If jhana is total absorption without physical sensation, why is pain only abandoned in the fourth jhana?

Hey, again! :upside_down_face:

But also said to be experienced “with the kāya” are “the deathless”, “the formless states”, and so on. I think you’ll agree it doesn’t mean ‘with the body’ there.

Ah! That sutta is actually the best argument against “disembodied” jhanas, and I’m happy you brought it up. :slightly_smiling_face:

If this is what the Buddha himself said, then yes, it would be awkward to interpret this with one meaning of kāya as ‘experiencer’ and the other as ‘body’.

However, the jhanas fit very poorly into the overall sutta. I explained it in some length in this other topic. Consider for example:

“After you get fully separated from sensual experiences and unskillful states of mind, you attain the first jhana […] As you meditate like this, being diligent, motivated, and energetic, you will abandon worldly memories and intentions [i.e. the hindrances]. Once they are abandoned, your mind gets fixed, settles down, reaches oneness, and unifies internally.”

This say that you abandon the hindrances and attain the first jhana, after which as a result you abandon the hindrances and attain the first jhana. That makes no sense. Something is off here.

I think the passage of the jhanas is inauthentic and only included because of the word kāya. The more authentic version of mindfulness of the body is taught in the Satipatthana Sutta, where the jhanas are missing.

The similes for the jhanas (which speak about “the kāya (experience) filled with pīti”) are quite rare in the canon. They occur in DN2, MN39, and MN77, the Chinese parallels of which ALL lack the similes! Clearly the Theravada tradition had a tendency to add these similes to suttas which originally didn’t have them.

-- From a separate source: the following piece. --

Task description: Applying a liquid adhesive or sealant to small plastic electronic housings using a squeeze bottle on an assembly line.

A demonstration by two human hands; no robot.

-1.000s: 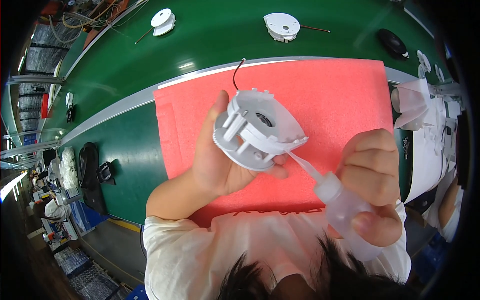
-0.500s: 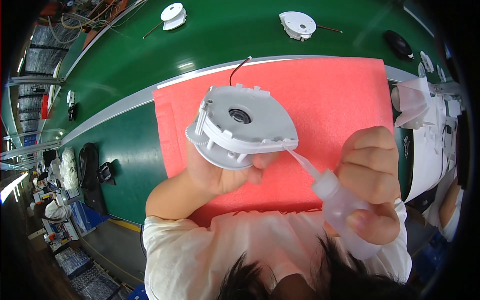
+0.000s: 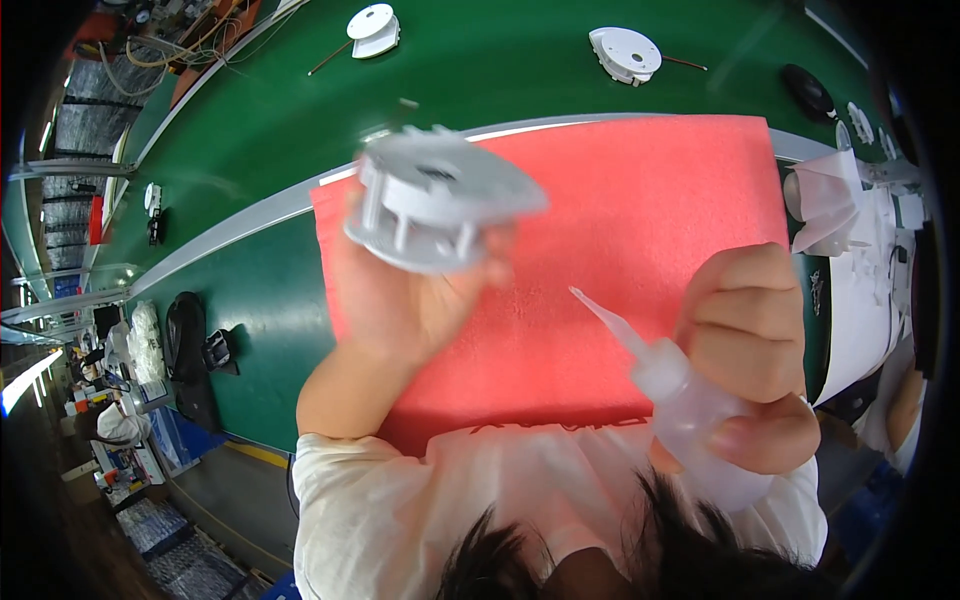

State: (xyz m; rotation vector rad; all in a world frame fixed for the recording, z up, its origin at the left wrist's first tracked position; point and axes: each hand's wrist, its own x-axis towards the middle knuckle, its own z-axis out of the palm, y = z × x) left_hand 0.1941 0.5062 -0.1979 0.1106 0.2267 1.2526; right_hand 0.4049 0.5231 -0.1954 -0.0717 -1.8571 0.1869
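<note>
My left hand [image 3: 410, 300] grips a white plastic housing [image 3: 440, 185] from below, over the far left part of a pink foam mat [image 3: 600, 230]. The housing is slightly blurred; two plates joined by short posts show, with a dark round opening in the top one. In my right hand [image 3: 750, 340], fingers wrapped round it, is a translucent squeeze bottle [image 3: 690, 410] with a long thin nozzle. Its tip points up and left over the mat, apart from the housing.
Beyond the mat, a green belt [image 3: 500, 70] carries two similar white housings [image 3: 373, 30] [image 3: 626, 55] with wires and a black mouse-shaped object [image 3: 807, 91]. White sheets [image 3: 870, 270] lie at the right. Black items [image 3: 185, 350] rest on the green table at the left.
My left hand has moved the housing up and left, away from the nozzle tip. The bottle stays nearly in place. The housings on the belt appear shifted slightly right.
</note>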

They are also in MN119, the sutta you’re referring to. But here it is also different from the Chinese. Because in the Chinese the jhana similes are included but the jhanas themselves are not. Strange. Again, it’s inconsistent and broken.

The last instance in the Pali canon is AN5.28, which to me seems the only authentic discourse with these similes, and it’s no surprise that it’s the shortest of all of them. Now interestingly, this text has three similes on “able to realize” which are found only here and in MN119. A coincidence? I don’t think so. I think, although we can never be sure, that MN119 is an “accidental” mix of the Satipatthana section on mindfulness of the body together with AN5.28. It was done by somebody else than the Buddha.

It could have been done on purpose as well. Scholars agree that the Pali texts have been edited, and one of the clearest aspects of editing is this sort of thing, where passages are linked together in inauthentic ways. We can derive this from comparing the Pali to the Chinese, for example. It happens quite a lot, especially in the longer texts like DN and MN. Normally such inauthentic inclusions don’t create any problems, so we almost never notice them, but in MN119 they do cause an issue.

See also Ven. Sujato’s “history of mindfulness”. It doesn’t address MN119 as far as I recall, but it does show some of these principles with respect to the Satipatthana sutta.

Yes, you have a good point, but study how ill the jhanas fit into the sutta, and you may see it from my perspective.